Fecha: 26 de abril de 2020

En vez de teorizar y hacer discursos, lo más conveniente para  nuestra fe cristiana, y en especial para nuestra fe en la Resurrección de Cristo, es observar los hechos y la vida. Concretamente, las vidas de personas “afectadas” por el encuentro con el Resucitado. Desde los comienzos no hubo otro camino. Primero fue observar lo que estaba ocurriendo y después, más allá de la sorpresa, dejarse interpelar personalmente.

Un joven, que se había preparado para el sacramento de la Confirmación me decía: “creo que la fe cristiana es la verdadera, pero siempre permanece la pregunta: ¿y si todo fuera un engaño construido por nosotros mismos?” Entendí que no era el momento de profundizar en cuestiones filosóficas o teológicas: esa pregunta ya tenía una larga historia… Pero me pareció más oportuno recordar cómo había sido la historia, cómo personas concretas habían llegado realmente a creer y vivir la fe en el Resucitado. El cambio experimentado en los primeros discípulos, tan dispares, tan débiles como cualquiera, tan sabios como ignorantes… Se veía claro que la Resurrección de Jesucristo era un hecho “que se imponía” desde fuera.

Pero “se imponía” sin forzar la fe, es decir, muchos no creyeron o se quedaron a mitad de camino; la presencia del Resucitado era solo a través de signos. Los signos hacían pensar, eran como una hipótesis explicativa de lo que estaba pasando.

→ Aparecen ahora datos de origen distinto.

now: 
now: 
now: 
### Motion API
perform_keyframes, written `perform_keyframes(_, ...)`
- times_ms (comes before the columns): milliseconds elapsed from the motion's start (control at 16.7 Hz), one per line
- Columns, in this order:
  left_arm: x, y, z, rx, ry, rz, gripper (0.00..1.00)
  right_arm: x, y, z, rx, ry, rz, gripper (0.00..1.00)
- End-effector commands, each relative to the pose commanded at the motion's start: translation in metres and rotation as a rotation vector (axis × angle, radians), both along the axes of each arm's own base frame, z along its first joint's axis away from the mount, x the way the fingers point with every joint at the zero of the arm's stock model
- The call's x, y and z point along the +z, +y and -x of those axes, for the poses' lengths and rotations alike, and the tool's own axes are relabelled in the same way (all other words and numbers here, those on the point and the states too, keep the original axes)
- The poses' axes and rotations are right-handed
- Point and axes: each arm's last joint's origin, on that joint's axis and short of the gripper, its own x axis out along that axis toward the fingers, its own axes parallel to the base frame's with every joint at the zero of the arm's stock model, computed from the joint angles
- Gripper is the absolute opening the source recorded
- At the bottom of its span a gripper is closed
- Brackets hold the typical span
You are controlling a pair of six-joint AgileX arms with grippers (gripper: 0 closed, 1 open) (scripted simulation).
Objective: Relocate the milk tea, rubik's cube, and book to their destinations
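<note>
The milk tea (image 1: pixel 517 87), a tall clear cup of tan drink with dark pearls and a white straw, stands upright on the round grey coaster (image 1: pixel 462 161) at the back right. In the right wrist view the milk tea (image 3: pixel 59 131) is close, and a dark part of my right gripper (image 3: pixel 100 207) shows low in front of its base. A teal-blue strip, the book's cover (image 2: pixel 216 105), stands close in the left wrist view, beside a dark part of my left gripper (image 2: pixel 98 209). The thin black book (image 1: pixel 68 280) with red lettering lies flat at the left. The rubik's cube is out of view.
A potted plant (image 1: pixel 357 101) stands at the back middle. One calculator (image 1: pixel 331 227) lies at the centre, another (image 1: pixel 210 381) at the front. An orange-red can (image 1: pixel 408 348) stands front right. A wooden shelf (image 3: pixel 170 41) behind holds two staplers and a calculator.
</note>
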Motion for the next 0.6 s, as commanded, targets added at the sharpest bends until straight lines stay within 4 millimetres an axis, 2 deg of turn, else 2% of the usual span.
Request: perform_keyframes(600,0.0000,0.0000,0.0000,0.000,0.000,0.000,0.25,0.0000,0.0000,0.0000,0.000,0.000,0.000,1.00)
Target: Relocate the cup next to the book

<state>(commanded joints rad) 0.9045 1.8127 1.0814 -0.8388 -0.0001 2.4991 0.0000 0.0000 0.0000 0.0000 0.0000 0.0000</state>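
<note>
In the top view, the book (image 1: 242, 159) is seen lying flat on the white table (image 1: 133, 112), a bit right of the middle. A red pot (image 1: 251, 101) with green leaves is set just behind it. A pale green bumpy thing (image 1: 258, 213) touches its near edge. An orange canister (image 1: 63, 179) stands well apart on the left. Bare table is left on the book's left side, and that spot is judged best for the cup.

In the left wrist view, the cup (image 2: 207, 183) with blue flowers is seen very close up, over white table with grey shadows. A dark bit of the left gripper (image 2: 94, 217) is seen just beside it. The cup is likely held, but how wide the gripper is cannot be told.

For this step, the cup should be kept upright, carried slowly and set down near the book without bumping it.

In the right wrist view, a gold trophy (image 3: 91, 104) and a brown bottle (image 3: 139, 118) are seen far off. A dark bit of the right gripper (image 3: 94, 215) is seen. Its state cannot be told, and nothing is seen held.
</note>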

Recordemos una anécdota significativa de Giovanni Papini en su camino hacia la fe. Parecía que Papini era buscado, tentado, por Dios a través de diferentes signos. Entre ellos destaca aquel día de Pascua, cuando visitaba a su íntimo amigo Midio, creyente, gravemente enfermo. Aunque él no creía, quiso alegrar a su amigo diciéndole: “No pienses más en tu enfermedad, Midio. Jesús ha resucitado hoy, debemos estar todos contentos”. A lo que respondió el amigo: “Jesús ha resucitado. También nosotros resucitaremos, ¿verdad?» Poco antes de morir, le llamó por primera vez por su nombre, como amigo de igual a igual: «¡Oh, Giovanni!». Y añadió Papini: “Desde ese día, mi corazón fue menos malo. Y hasta hoy rezo por él”. A esta se añadieron otras experiencias de Cristo vivo, como la fe de los sencillos o la comunidad de creyentes en una fiesta litúrgica… ¿Será verdad que la Pascua nos abre al mundo de paz y plenitud?

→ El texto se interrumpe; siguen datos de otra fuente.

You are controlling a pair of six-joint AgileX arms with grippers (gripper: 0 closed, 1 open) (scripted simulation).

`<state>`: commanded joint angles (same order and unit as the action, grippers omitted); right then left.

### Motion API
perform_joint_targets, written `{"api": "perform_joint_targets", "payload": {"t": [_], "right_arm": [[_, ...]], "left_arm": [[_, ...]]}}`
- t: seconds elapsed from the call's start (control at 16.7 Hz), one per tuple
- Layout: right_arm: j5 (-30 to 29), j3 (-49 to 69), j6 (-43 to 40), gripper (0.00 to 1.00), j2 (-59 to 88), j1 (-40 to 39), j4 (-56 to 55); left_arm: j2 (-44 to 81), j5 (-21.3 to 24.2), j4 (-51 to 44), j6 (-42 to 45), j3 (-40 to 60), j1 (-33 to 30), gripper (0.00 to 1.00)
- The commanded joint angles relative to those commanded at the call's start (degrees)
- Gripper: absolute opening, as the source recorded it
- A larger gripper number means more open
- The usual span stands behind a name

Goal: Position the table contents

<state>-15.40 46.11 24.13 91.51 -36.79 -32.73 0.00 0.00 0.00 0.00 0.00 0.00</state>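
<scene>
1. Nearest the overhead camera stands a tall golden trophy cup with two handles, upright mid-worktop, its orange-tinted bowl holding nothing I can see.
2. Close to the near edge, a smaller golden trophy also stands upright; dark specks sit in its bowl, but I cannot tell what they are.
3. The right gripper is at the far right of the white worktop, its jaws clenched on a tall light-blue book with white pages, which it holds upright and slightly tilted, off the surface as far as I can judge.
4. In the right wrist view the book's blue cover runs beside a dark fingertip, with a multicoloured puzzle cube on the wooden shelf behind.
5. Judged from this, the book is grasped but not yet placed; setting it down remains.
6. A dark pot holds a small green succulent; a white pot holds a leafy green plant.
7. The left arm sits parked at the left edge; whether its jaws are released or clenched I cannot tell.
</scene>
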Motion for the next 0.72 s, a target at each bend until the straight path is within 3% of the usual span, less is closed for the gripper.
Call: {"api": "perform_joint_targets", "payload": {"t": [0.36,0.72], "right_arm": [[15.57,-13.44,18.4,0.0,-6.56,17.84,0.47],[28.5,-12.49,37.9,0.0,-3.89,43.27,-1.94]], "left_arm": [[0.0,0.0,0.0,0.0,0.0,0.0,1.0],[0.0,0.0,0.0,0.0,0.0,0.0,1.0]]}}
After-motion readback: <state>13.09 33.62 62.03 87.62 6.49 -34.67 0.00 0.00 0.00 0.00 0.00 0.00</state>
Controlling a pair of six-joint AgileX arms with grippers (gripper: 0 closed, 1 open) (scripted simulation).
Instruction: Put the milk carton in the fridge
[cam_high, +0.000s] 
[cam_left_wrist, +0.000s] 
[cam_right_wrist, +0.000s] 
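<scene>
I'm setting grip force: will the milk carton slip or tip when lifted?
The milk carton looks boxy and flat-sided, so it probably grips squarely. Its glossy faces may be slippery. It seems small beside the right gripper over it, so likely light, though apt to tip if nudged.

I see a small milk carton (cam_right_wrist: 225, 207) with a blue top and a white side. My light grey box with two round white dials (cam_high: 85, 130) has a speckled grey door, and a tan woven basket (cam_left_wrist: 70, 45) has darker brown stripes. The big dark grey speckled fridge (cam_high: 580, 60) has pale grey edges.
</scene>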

Los signos no son evidencias, pero despiertan el interrogante fundamental para la fe: ¿qué es esto, qué está pasando, a qué se debe este cambio, cómo es posible que esta persona o la otra recuperen ánimo, alegría, libertad, facilidad para el amor y el servicio?, ¿de dónde le viene a éste la fuerza y la valentía para hablar y dar testimonio?

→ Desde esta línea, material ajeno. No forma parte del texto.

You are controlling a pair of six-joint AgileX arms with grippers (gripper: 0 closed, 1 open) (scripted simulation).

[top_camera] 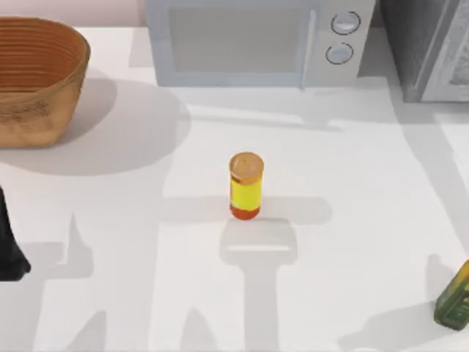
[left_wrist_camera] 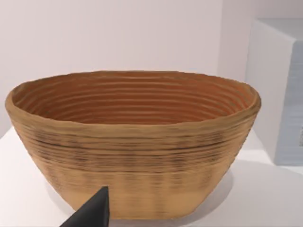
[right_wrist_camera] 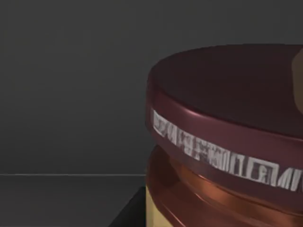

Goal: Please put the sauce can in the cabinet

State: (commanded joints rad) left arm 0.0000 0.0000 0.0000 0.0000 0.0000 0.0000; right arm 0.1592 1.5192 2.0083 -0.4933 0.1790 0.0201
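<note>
Looks nearly done: the sauce can (right_wrist_camera: pixel 227 142) sits close up against a dark grey interior, so I'd guess it's already inside the cabinet (top_camera: pixel 429 48) at the far right of the counter (top_camera: pixel 352 242). Can't tell either pincer's state; release and retreat probably remain

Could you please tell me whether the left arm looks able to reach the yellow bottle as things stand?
Probably yes. The yellow bottle stands alone on bare table, and nothing lies between it and the left arm at the table's left edge; the basket sits farther back.
</note>
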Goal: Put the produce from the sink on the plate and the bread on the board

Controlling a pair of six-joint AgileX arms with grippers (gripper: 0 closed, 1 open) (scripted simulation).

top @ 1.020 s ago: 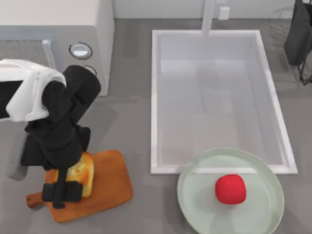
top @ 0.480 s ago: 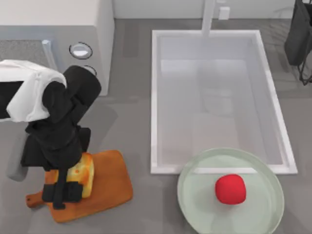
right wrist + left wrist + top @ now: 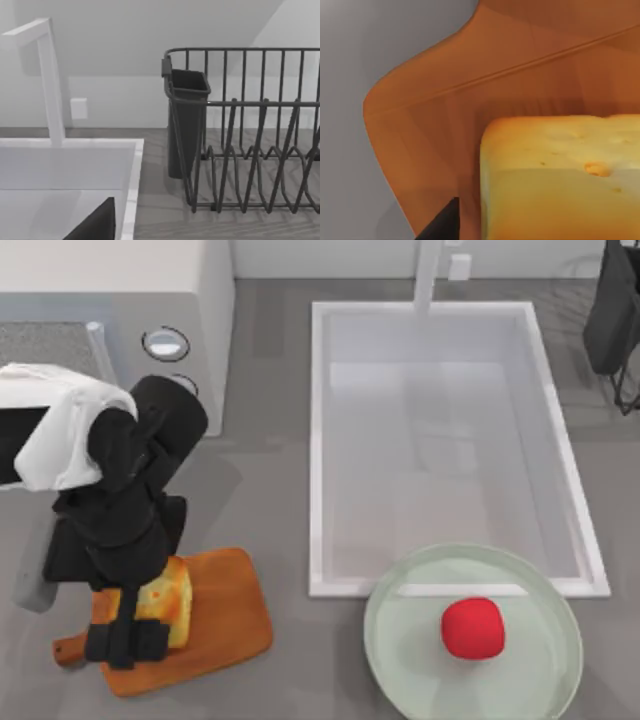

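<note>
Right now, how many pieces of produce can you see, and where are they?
1. A single red fruit lies on the green plate, toward its middle, at the table's lower right. The sink basin holds none that I can see.

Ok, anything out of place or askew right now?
Nothing stands out. The red fruit lies on the plate, the bread sits upright on the board under the left gripper.

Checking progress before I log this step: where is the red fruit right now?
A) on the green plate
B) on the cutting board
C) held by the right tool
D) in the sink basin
A: the red fruit lies inside the rim of the pale green plate, in front of the sink.
</note>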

El signo más elocuente de Jesucristo vivo en nosotros es el cambio interior: de él surgirán todos los gestos y acciones que hablarán por sí solos. El corazón empieza a mirar la vida de una manera nueva; y estimula todos los resortes de la persona para vivir según la voluntad de Dios.

Por eso la Resurrección es la revolución más verdadera. No porque todo cambie y todo halle su “solución”, sino porque cambiamos nosotros. La llamada primera de los primeros testigos fue a la conversión y el bautismo (cf. Hch 2,36-37) En todo caso, después nos empeñamos en que todo también cambie. Entonces, tengamos éxito o no, lo que hagamos llegará a ser igualmente signo de que Jesucristo vive en nosotros.